- _Your goal_:
Needed from the data below: all lines that contain the word "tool".
↓↓↓
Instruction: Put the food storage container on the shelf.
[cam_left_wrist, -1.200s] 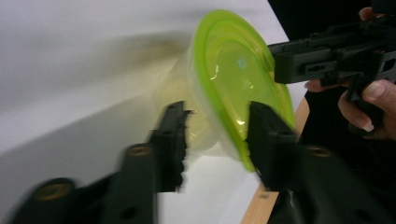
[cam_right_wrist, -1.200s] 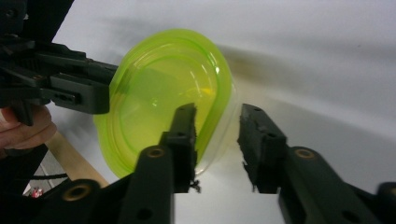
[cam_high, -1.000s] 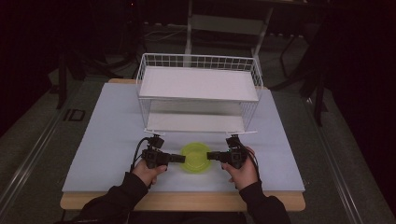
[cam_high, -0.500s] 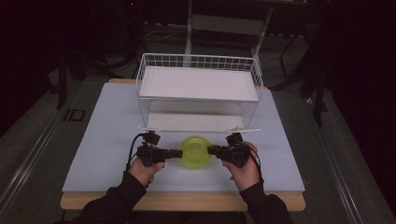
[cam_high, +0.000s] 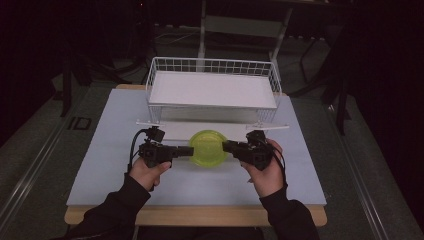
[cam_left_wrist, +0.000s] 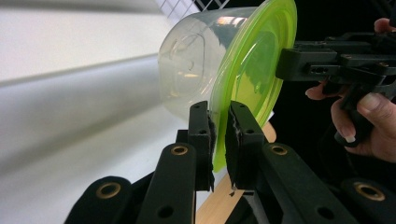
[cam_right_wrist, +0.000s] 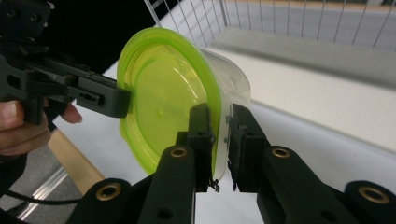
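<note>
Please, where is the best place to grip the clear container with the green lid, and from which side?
Grip the container by the thin lid rim, from opposite sides. It sticks out past the round, smooth body, so flat jaws fit over it, as the left hand-held gripper and right hand-held gripper do.

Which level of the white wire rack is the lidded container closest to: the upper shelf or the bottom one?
The bottom shelf: the green-lidded container is held right in front of its edge, below the upper shelf.
</note>
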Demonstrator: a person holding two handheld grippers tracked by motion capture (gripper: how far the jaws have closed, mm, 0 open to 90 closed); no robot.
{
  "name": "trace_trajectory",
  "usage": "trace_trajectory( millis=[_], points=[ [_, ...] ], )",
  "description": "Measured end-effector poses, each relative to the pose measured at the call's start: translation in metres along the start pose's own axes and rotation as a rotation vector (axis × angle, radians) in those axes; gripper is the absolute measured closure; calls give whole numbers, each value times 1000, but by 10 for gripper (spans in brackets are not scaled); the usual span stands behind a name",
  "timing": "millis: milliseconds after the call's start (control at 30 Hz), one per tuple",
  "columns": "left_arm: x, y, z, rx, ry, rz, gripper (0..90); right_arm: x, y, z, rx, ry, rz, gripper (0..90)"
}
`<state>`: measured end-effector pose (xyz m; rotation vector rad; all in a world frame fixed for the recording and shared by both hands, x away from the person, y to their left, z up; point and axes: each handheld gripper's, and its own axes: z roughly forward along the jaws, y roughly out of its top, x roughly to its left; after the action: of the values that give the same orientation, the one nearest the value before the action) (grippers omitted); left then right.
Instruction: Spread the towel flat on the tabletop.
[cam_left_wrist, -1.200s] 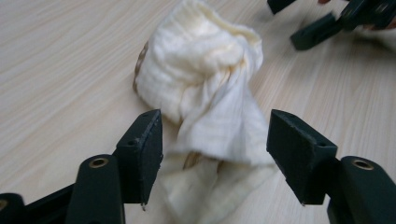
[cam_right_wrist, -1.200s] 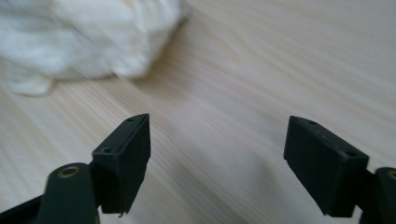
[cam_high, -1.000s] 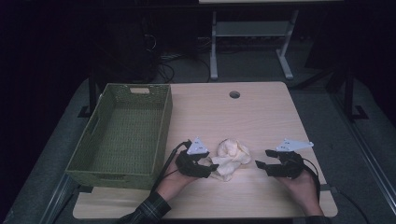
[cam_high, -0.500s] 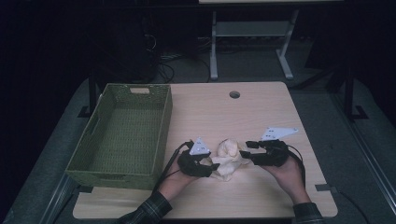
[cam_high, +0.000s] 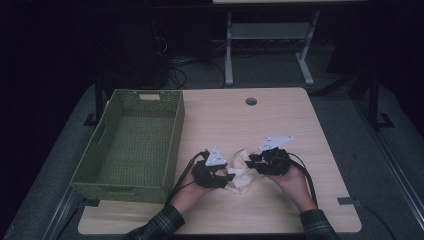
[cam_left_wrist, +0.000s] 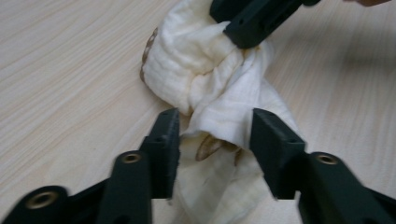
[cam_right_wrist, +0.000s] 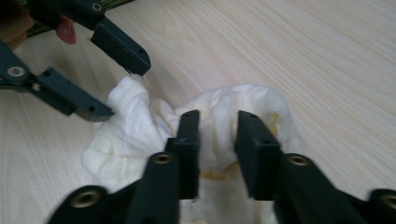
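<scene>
Cloth (cam_high: 242, 172), basket (cam_high: 131, 145) in high view (weave close-up elsewhere)

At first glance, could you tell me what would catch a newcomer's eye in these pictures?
A crumpled cream cloth lies near the wooden table's front edge, with the left gripper and right gripper meeting on it from either side, their jaws just closing around its folds. To the left stands an empty green woven basket.

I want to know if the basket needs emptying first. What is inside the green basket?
Nothing shows inside the green basket: its woven floor is bare in the high view. The near wall hides a strip of the floor behind it. The cream cloth lies beside it on the table.
</scene>
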<state>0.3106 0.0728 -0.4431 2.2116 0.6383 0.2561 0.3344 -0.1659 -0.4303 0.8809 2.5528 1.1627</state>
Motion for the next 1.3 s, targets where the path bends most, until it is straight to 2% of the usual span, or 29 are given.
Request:
trace_trajectory(
  millis=[67, 133, 167, 200, 233, 267, 333, 400, 533, 633, 767, 833, 900, 1000, 1100, 1200, 1300],
  points=[
    [2, 0, 2, 14, -8, 3, 652, -3, -1, -3, -15, 11, 6, 842],
    [3, 0, 3, 16, -14, 2, 680, -3, -1, -4, -14, 11, 13, 851],
    [2, 1, 3, 20, -17, 3, 725, -4, -1, -5, -18, 12, 11, 859],
    [2, 1, 3, 14, -18, 5, 809, -5, -1, -8, -28, 14, 15, 863],
    [1, 2, 3, 16, -24, 11, 809, -5, -1, -8, -28, 14, 15, 863],
    [1, 3, 2, 13, -33, 18, 846, -6, 0, -12, -40, 8, 17, 864],
    [-1, 4, 0, 7, -41, 27, 851, -7, 1, -15, -51, 6, 18, 864],
    [-3, 5, -1, 7, -55, 36, 858, -10, 3, -22, -85, 2, 16, 864],
    [-8, 6, -4, 0, -79, 31, 863, -18, 10, -37, -126, -33, 20, 871],
    [-12, 6, -4, -7, -104, 22, 862, -27, 15, -50, -152, -79, 23, 874],
    [-15, 8, -5, -11, -124, 46, 830, -37, 12, -62, -164, -121, 46, 878],
    [-15, 9, -5, -28, -109, 31, 717, -42, 7, -66, -165, -123, 65, 879],
    [-11, 12, -6, -47, -89, 18, 655, -46, 2, -69, -163, -130, 83, 880],
    [-5, 20, -6, -69, -57, 5, 633, -51, -4, -75, -147, -167, 85, 880],
    [1, 27, -3, -86, -31, 3, 622, -54, -7, -80, -151, -173, 99, 880],
    [8, 35, 6, -81, 18, 12, 609, -57, -11, -85, -154, -187, 107, 880],
    [18, 42, 19, -74, 36, 6, 594, -61, -16, -89, -156, -193, 120, 880]
  ],
)
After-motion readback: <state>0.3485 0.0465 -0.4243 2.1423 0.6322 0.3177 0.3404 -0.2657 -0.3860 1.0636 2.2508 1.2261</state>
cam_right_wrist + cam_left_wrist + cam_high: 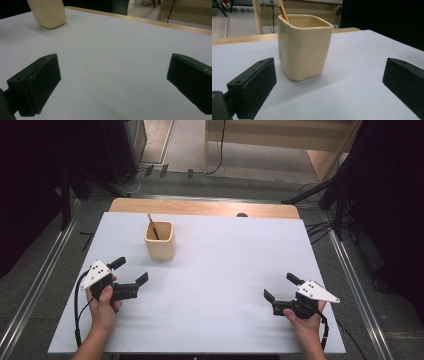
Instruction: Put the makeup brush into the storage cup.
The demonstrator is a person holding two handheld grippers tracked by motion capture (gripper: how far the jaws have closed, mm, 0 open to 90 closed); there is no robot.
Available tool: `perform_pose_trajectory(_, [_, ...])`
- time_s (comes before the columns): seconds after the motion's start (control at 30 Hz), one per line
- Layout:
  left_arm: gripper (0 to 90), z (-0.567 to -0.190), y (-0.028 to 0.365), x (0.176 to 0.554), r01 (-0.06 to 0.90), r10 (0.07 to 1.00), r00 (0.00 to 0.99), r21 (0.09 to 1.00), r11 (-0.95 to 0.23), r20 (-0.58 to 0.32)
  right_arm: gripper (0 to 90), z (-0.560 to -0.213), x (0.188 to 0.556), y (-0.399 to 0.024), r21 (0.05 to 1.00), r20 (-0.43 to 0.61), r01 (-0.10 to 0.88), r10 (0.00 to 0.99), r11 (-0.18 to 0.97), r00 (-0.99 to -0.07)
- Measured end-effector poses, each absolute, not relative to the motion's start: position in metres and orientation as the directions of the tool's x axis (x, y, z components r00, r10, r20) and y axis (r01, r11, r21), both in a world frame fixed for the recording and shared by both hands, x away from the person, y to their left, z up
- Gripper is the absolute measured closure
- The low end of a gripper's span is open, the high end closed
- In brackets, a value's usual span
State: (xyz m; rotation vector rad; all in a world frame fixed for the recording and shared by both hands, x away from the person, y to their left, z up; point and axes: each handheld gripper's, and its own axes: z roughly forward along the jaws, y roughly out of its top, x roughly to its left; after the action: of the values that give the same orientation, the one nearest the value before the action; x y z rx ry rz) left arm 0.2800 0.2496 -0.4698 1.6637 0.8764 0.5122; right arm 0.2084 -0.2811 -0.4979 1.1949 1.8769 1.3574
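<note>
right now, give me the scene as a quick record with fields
surface: white table top
cup: cream square cup, upright, left of centre towards the far edge
in cup: wooden-handled brush, leaning on the rim
left gripper: open, near the cup, not touching it
right gripper: open, apart from the cup, over bare table
holding: nothing in either

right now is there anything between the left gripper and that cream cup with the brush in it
Nothing visible. The left gripper is open and faces the cream cup, with bare white table between its jaws and the cup. The brush stands inside the cup, not in the path.
</note>
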Motion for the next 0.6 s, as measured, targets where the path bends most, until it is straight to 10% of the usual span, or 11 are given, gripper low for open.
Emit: perform_pose_trajectory(0.6, [0.0, -0.482, 0.267, 0.258, 0.315, 0.788, 0.607, 0.942, -0.12, -0.103, 0.0, -0.496, 0.209, -0.28, 0.933, 0.074, 0.344, 0.877, 0.107, -0.474])
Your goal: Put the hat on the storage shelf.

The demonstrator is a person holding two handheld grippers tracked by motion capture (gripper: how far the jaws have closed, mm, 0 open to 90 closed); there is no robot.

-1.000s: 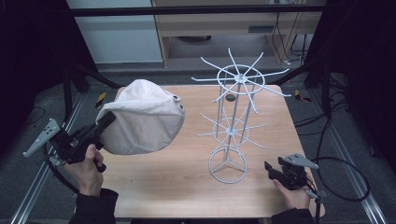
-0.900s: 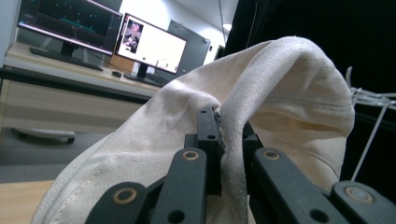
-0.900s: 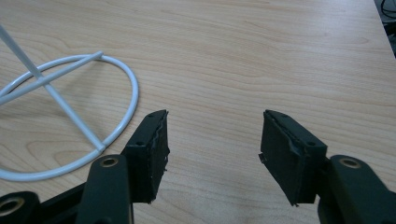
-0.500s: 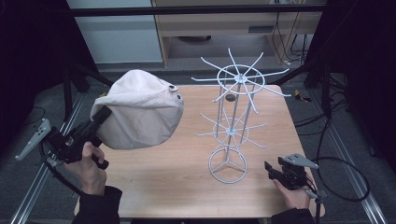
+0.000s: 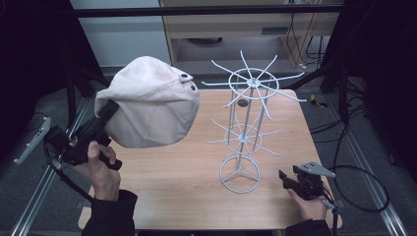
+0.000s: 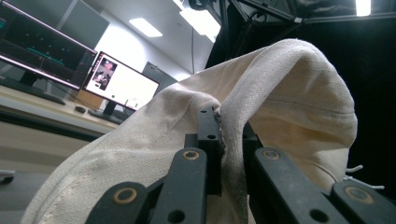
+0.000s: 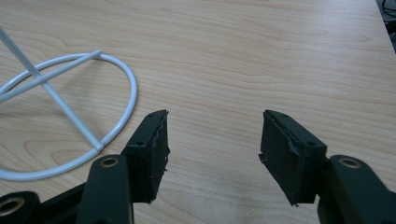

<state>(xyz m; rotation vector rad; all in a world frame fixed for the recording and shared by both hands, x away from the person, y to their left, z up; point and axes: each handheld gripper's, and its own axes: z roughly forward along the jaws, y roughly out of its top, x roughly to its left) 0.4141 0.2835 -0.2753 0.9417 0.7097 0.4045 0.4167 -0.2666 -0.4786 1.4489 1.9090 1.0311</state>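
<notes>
- Our left gripper [image 5: 109,112] pinches a fold of the cream cap [image 5: 150,105], holding it in the air, left of the white wire rack [image 5: 243,130].
- Our right gripper [image 5: 285,178] rests just right of the rack's ring base, jaws spread, nothing between them.

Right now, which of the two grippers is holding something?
The left gripper, at the table's left side. Its fingers pinch the edge of the cream cap, lifted off the table. The right gripper has its fingers apart with nothing between them.
</notes>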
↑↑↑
- _Problem solution_:
Available tool: `perform_pose_trajectory(_, [_, ...])`
- Measured end-effector poses, each absolute, not relative to the motion's start: position in metres and orientation as the directions of the tool's x axis (x, y, z components r00, r10, r20) and y axis (r01, r11, r21), both in a world frame fixed for the recording and shared by both hands, x away from the person, y to their left, z up

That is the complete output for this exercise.